Task item ::
Give back the entire listing that follows, exactly.

Dataset section ::

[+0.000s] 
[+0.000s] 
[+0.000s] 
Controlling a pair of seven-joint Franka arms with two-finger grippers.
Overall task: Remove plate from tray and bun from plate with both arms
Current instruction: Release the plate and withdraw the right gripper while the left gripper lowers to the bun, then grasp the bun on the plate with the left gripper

Your solution ::
[+0.000s] 
[+0.000s] 
[+0.000s] 
Controlling a pair of seven-joint Franka arms with two-finger grippers.
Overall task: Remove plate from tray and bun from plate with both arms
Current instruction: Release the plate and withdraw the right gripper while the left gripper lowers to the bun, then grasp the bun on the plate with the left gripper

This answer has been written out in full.